» **WHAT YOU HAVE TO DO**
I'd like an exact copy of only the lines from the start of the listing below through the line that holds "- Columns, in". Please keep the pictures out.

» **RECORDED INFORMATION**
Content starts

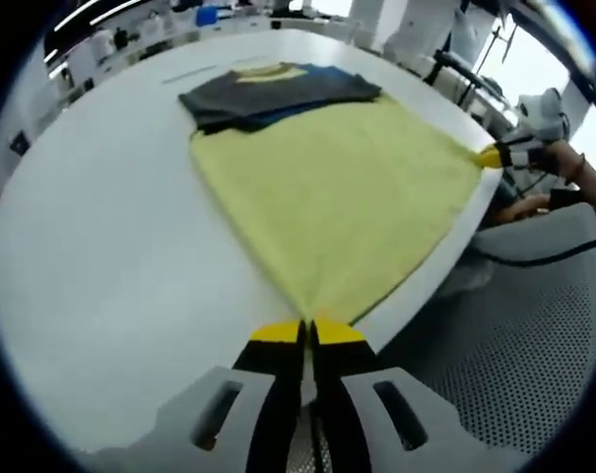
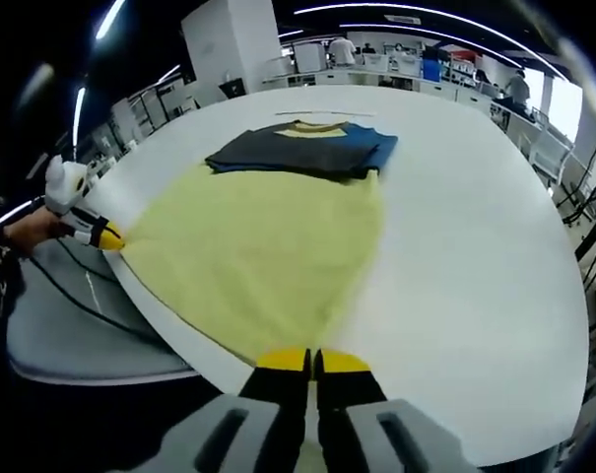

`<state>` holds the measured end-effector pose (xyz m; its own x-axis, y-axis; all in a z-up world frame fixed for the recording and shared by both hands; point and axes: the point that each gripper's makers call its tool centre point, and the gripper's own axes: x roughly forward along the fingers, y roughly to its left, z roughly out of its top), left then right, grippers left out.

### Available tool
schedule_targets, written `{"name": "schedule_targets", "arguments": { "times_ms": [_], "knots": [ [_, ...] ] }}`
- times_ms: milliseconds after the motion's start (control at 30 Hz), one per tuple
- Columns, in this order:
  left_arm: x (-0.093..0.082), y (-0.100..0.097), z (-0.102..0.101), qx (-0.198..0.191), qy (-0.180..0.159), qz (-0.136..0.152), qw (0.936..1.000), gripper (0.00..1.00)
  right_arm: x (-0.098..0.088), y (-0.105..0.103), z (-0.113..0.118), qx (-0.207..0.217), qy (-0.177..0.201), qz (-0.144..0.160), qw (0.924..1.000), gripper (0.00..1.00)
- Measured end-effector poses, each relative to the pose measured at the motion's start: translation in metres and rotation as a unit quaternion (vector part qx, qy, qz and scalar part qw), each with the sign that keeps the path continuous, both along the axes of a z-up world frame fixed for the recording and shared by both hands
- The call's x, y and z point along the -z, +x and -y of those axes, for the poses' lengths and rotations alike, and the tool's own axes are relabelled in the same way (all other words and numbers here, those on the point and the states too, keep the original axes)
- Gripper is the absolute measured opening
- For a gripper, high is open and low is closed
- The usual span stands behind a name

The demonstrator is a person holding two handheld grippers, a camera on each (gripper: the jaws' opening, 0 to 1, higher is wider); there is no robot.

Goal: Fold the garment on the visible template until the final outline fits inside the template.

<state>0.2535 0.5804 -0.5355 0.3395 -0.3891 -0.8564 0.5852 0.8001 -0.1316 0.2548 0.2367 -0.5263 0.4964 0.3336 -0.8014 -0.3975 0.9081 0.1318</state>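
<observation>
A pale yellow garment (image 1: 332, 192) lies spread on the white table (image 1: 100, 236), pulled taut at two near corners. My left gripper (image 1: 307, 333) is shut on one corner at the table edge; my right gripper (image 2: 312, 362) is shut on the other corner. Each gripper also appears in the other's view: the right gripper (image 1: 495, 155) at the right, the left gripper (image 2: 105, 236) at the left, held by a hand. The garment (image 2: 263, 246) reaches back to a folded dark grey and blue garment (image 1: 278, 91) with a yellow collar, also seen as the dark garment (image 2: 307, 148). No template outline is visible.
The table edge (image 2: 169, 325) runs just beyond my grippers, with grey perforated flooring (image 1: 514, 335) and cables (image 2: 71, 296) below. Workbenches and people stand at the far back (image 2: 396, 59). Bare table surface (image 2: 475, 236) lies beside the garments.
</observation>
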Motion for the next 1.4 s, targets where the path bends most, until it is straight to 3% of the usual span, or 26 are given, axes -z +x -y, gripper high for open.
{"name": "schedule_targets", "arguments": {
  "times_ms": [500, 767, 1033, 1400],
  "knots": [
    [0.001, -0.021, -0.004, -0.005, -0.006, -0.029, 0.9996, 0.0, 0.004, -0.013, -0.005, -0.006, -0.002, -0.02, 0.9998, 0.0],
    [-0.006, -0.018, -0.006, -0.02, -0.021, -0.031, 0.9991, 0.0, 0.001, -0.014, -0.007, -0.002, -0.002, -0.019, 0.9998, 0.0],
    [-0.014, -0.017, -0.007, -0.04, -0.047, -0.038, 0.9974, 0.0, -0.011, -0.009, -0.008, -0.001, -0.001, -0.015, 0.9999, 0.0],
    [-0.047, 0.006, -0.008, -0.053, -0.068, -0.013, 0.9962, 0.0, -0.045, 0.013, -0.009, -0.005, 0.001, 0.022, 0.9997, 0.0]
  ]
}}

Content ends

» **ANSWER**
`<state>` holds the measured end-effector pose (xyz m; its own x-axis, y-axis; all in a z-up world frame fixed for the recording and shared by both hands; point and axes: the point that each gripper's makers call its tool centre point, and the gripper's own axes: x roughly forward along the fingers, y roughly to its left, z roughly out of its top), left then right, grippers left out.

### Available tool
schedule_targets, written `{"name": "schedule_targets", "arguments": { "times_ms": [_], "knots": [ [_, ...] ] }}`
- times_ms: milliseconds after the motion's start (control at 30 Hz), one per tuple
- Columns, in this order:

Nothing more belongs to this answer.